Shushu había nacido en una familia de mercaderes procedentes de Jordania que se habían mudado a las cálidas tierras del desierto de Jericó. La razón no llegué a averiguarla, solo sé que “mi camello” había sido adquirido unas semanas después de que esa familia se hubiese asentado allí y que se los habían vendido a “buen precio” (un camello suele costar unos 15,000 dólares, según Jaryad). Después de la conversación, le pagué cinco dólares Jaryad me subió a Shushu, dio la orden y el animal se levantó con un movimiento que jamás olvidaré: inclinó su cabeza con su cuello largo hacia adelante, levantó el trasero rápidamente y por último las patas delanteras. Quedé suspendido en el aire sobre las dos jorobas del camello y pasee por unos minutos por el parqueo clandestino. El camello se detuvo cuando Jaryad se lo indicó y fue allí cuando recordé esa historia que me contaba mi tío de la vez que cabalgó en El Cairo: “Me cobraron diez dólares para montarme al camello. Los pagué y me subieron. Cuando estaba sobre el animal y me quise bajar, me cobraron otros diez dólares para ayudarme a hacerlo. ¡Fue una estafa!”.
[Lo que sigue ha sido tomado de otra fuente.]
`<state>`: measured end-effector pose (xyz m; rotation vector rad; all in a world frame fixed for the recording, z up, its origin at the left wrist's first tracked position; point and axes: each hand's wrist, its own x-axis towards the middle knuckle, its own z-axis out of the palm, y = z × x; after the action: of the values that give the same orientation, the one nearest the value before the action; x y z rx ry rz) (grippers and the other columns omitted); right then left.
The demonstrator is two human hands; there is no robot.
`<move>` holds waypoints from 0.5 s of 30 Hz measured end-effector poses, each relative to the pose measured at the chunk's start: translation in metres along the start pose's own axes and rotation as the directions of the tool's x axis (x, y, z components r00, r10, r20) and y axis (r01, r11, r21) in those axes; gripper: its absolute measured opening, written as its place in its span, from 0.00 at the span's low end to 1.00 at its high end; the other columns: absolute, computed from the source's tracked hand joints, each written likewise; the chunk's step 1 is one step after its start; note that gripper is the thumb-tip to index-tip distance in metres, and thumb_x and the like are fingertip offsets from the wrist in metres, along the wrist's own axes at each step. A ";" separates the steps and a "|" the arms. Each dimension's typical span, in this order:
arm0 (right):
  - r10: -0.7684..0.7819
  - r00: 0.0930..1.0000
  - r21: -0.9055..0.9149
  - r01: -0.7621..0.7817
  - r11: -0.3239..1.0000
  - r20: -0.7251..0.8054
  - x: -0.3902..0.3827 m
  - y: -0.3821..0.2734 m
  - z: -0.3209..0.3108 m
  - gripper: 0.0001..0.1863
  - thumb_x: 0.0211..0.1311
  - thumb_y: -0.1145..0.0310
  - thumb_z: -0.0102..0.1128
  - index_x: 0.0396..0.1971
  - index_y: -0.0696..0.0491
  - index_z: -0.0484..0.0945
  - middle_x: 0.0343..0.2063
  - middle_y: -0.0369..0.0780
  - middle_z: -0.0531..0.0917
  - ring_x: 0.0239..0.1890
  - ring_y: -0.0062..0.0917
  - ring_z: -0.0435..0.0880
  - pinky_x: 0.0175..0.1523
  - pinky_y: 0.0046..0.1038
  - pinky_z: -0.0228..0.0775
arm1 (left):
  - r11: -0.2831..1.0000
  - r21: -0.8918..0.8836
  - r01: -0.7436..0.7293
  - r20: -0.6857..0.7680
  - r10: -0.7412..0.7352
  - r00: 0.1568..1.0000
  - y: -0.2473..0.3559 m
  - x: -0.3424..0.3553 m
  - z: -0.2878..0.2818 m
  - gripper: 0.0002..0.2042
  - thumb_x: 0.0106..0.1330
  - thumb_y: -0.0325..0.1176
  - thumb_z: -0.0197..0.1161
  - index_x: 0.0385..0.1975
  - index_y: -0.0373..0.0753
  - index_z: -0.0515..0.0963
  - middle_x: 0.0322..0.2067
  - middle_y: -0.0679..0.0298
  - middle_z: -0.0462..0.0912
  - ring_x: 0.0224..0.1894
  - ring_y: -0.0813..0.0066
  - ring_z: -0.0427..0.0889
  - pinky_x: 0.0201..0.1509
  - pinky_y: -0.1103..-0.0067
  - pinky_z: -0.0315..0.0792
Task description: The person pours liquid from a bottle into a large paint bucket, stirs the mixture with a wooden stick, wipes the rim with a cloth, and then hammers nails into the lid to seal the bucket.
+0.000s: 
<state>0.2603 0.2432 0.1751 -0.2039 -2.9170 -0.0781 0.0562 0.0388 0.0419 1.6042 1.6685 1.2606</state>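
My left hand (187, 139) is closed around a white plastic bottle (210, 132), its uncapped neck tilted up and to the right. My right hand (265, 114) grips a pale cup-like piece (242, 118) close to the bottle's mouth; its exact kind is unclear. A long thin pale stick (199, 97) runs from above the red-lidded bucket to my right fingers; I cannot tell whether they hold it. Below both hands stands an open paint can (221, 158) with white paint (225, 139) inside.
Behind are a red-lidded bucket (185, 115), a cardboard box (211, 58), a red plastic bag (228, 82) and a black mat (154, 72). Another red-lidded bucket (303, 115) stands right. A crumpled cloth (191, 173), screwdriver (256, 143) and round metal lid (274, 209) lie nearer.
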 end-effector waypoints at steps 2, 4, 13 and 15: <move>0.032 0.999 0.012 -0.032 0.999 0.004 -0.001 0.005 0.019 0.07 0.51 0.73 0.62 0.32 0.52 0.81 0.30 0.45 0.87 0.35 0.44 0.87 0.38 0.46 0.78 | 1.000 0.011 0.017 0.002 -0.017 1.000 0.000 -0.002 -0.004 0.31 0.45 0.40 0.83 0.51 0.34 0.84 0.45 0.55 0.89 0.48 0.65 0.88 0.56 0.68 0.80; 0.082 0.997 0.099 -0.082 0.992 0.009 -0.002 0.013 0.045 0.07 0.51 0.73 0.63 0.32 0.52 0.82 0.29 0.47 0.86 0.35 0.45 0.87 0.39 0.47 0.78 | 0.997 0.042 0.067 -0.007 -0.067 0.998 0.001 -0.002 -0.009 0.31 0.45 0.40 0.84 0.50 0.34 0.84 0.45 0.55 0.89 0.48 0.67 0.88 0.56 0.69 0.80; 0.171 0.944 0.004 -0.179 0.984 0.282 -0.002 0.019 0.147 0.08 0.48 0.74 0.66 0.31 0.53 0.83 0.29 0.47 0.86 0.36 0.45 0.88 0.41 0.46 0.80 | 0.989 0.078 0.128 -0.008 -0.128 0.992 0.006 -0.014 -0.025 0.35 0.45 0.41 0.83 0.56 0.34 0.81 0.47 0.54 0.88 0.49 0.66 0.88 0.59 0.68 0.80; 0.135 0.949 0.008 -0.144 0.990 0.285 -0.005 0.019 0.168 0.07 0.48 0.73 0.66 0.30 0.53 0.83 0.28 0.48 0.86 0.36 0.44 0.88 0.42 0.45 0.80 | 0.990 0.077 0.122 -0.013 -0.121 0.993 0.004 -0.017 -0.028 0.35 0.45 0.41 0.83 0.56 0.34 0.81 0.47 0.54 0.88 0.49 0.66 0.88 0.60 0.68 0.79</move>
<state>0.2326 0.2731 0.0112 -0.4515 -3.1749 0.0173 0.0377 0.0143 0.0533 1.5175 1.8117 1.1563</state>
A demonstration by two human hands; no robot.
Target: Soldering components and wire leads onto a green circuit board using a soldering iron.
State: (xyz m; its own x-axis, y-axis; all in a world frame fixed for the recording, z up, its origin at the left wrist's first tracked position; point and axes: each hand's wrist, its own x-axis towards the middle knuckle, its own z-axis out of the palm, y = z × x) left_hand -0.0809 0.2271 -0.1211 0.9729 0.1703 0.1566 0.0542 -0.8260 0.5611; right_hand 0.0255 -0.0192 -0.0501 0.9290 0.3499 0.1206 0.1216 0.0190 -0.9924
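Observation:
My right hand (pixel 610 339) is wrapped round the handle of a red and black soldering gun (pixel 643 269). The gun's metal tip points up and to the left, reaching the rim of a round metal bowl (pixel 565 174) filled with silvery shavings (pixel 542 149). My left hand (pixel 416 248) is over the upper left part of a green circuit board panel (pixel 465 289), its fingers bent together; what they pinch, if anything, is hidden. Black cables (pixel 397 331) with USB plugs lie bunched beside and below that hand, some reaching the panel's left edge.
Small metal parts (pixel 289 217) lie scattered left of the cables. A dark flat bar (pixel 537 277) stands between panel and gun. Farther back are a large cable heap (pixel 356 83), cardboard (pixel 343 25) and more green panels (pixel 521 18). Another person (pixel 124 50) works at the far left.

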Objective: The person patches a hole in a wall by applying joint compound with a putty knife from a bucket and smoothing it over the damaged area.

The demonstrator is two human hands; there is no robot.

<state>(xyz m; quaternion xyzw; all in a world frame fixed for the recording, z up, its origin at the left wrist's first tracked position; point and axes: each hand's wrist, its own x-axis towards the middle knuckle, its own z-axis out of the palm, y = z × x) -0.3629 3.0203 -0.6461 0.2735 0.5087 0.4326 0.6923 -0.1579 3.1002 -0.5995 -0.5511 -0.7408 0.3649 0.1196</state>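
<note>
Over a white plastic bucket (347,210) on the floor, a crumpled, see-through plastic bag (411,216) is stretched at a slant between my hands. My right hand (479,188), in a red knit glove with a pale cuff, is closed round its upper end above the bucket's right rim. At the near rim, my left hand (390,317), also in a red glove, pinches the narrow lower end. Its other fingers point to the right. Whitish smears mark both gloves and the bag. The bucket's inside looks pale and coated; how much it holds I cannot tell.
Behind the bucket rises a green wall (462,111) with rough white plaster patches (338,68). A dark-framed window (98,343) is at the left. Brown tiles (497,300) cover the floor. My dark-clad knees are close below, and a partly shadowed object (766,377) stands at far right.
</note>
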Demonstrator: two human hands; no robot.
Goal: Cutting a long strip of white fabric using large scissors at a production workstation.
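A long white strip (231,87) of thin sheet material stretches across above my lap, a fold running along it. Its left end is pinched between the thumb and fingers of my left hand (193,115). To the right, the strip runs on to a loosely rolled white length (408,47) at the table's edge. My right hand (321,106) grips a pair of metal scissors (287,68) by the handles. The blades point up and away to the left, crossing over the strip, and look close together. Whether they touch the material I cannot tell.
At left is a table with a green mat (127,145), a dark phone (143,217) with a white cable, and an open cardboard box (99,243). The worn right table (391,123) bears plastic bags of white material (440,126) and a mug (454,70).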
Pero tuve suerte. La historia de mi tío no se replicó en esta ocasión. Bajé sin pagar más y fue un momento genial, pero para nada a como me lo había imaginado. “Cabalgué” sobre pavimento, no sobre la arena y esquivé autos, no dunas y aunque la iluminación no fuera la de las estrellas sino que la de una gasolinera nómada en medio de la carretera que divide Jordania y Jericó, la experiencia fue increíble. Shushu fue el mejor acercamiento a la experiencia “medioriental” que buscaba. Más allá de montar un animal, lo increíble fue conocer su historia, hablar con Jaryad, crear esa conexión con la cultura y vivir esa experiencia única.

Más tarde, llegué a Jerusalén, pero esa si es otra historia.